Sıkı gitarist Yavuz Çetin’in ölümünün üzerinden yaklaşık
olarak sekiz yıl geçmiş. Demek ki Yavuz Çetin hakkında bir şeyler yazmaya
ancak sekiz yıl sonra cesaret edebiliyorum.
Her şeyden önce Yavuz Çetin’i “sıkı gitarist” yapan şeyin
ondaki eşsiz “tuşe” olduğunu -tüm ağırlığıyla- ortaya koymalıyız. Tuşe; bir
şarkının, bir melodinin ya da bir müzikal tipolojinin ruhunu/özünü
dinleyiciye aktarabilmedeki ustalıktır. Bir tür içtenliktir. Senelerini gitar tekniğini
güçlendirmekle harcamış biri, evet, her türlü şarkıyı çalabilir, gitar
üzerinde her türlü akrobasiyi yapabilir, fakat çaldığı şeyin ruhunu
içselleştiremeyip ömrü boyunca tuşesiz bir gitarist olarak kalabilir de…
Böylesine sportmen bir gitaristin çaldığı her şey saman gibi gelir
dinleyiciye. Yavuz Çetin ise
bastığı her notayı içselleştirebilen nadir gitaristlerdendi. 1998 yılının
kış aylarından birinde Yavuz Çetin’in “İLK” adlı albümünü “ilk” kez
dinlediğimde, albümü hemen beğenmemin nedenlerinden biri de -sanırım- bu
güçlü tuşeydi. Özellikle de şarkılardaki blues rifflerinin zamanlamasından,
yerlemlerinden ve şarkının armonisine pürüzsüzce eklemlenebilmiş
olmalarından dolayı çokça etkilenmiştim. Albümü defalarca dinledim ve
albümdeki dinginliğin nasıl olup da bu kadar “enerji dolu” olduğunu,
olabildiğini düşündüm, durdum. Hatta bu kimyayı -kendimce- matematiksel
(modal/makamsal) olarak hesaplamaya bile çalıştım. O zamanlar cevabı
bulamamıştım fakat şimdi, bugün, özellikle de gitar için düşündüğümüzde bu
sorunun cevabının Blues Ruhu’yla açıklanabileceğini biliyorum.
***
1998’in yazında Kadıköy’ün cafe-barlarından birinin tüm
masalarında Yavuz Çetin ve grubunun tanıtım broşürünü gördüm. Bu tanıtım
broşürleri aynı zamanda da indirim biletleriydi. Yavuz Çetin ve grubu
Çarşamba akşamları “Kallavi Bar” diye bir yerde çalıyordu ve indirim
biletleri bu barda geçerliydi. Biletlerden birkaç tane aldım ve ilk Çarşamba
gününün gelmesini bekledim.
Söz konusu ilk Çarşamba gecesi Blues tutkunu bir arkadaşımla
birlikte soluğu Kallavi Bar’da aldık. Barı gördüğümüzde çok şaşırdığımızı
itiraf etmeliyim. Kallavi Bar, Şükrü Saraçoğlu Stadı’nın yanında,
Kurbağlıdere’ye paralel olarak inşa edilmiş, köşkten devşirme bir yapıydı.

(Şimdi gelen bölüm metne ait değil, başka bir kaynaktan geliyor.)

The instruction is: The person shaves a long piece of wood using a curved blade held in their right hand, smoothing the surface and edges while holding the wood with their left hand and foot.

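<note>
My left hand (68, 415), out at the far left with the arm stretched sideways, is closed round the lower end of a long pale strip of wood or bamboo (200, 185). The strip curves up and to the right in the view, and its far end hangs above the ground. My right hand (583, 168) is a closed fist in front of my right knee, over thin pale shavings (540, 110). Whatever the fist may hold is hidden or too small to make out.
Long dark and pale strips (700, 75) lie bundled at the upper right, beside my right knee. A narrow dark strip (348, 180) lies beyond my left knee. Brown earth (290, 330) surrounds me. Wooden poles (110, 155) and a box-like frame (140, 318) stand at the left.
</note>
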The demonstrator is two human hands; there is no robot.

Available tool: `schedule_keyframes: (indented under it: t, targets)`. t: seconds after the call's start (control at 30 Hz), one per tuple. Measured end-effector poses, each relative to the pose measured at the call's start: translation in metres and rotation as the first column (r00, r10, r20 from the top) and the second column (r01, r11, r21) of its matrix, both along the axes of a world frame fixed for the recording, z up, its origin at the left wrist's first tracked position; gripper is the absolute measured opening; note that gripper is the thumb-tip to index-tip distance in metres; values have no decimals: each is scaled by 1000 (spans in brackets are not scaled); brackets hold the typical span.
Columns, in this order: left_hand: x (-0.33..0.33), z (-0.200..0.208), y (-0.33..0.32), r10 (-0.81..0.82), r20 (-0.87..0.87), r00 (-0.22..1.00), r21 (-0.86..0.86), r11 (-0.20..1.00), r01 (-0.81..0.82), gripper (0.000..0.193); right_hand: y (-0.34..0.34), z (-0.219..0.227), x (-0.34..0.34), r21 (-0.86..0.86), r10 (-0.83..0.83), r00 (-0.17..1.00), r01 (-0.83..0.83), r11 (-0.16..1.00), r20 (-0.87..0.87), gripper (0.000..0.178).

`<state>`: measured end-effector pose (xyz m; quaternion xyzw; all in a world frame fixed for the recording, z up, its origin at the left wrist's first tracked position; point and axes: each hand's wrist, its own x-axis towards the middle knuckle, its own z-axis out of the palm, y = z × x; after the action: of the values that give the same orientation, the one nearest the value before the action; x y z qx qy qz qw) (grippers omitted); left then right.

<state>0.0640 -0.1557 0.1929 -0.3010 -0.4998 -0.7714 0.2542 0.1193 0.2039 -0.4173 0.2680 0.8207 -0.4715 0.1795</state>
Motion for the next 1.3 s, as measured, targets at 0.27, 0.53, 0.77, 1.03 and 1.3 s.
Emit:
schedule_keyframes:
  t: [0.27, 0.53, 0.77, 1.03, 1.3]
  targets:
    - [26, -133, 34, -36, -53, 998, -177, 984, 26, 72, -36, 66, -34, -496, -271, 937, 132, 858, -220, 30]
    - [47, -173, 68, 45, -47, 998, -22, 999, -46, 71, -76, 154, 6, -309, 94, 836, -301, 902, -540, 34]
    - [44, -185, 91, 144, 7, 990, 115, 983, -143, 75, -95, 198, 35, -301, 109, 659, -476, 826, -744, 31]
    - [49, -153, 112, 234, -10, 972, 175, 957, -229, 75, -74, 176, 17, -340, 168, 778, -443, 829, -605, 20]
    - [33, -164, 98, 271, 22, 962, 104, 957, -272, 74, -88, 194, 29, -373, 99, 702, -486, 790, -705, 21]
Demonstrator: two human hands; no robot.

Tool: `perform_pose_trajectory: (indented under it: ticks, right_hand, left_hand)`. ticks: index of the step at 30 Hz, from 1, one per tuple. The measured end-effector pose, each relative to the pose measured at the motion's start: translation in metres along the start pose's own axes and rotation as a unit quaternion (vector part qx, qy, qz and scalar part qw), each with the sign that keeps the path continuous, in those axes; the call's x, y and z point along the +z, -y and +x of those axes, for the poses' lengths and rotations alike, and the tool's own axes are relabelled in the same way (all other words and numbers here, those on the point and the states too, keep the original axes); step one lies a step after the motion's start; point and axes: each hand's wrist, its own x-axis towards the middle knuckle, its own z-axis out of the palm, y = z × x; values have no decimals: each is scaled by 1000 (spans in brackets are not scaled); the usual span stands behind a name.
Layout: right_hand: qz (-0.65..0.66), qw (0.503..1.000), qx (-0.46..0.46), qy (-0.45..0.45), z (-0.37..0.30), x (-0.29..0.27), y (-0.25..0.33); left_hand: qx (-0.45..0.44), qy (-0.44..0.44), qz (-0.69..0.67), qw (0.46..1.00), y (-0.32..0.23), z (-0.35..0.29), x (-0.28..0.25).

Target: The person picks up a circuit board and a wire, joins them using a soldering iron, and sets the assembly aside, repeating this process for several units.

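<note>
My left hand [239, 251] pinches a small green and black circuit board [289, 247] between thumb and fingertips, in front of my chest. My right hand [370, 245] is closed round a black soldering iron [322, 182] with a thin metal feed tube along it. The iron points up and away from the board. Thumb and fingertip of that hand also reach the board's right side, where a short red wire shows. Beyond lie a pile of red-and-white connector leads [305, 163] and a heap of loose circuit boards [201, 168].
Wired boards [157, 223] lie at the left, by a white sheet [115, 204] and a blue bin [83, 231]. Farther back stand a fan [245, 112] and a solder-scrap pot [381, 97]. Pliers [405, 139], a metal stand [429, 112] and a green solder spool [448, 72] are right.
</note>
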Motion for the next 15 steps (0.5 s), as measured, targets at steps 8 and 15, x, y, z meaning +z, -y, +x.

Barın “üst” katından bol rakılı fasıl ezgileri filan geliyordu. Kapıdaki
görevliye Yavuz Çetin’i izlemek istediğimizi ve fasıl seslerini duyunca
şaşırdığımızı söyledik. Görevliden Yavuz Çetin’in ve grubunun “alt” katta
çaldığı bilgisini alınca rahatladık. (Aslında rahatlamamalıydık, çünkü
gerçekte –yani bu memleketin “kara” gerçeğinde- Yavuz Çetin isimli sıkı
gitarist, o köşkün alt katında değil de yandaki stadyumda çalmayı hak eden
biriydi.)
Köşkün bodrum dairesine benzeyen alt katına girdiğimizde
sahnede Yavuz Çetin ve grubu, Jimi Hendrix’in “Voodoo Chile” adlı
şarkısının solo bölümünü çalıyorlardı. Ardından, Cream’den “Sunshine Of Your
Love” geldi. Şarkıların sololarında Yavuz, bir nota bile teklememişti.
Büyülenmiştik. Daha önce
Kadıköy’de hakkını vererek Jimi Hendrix çalan bir grup da görmemiştik.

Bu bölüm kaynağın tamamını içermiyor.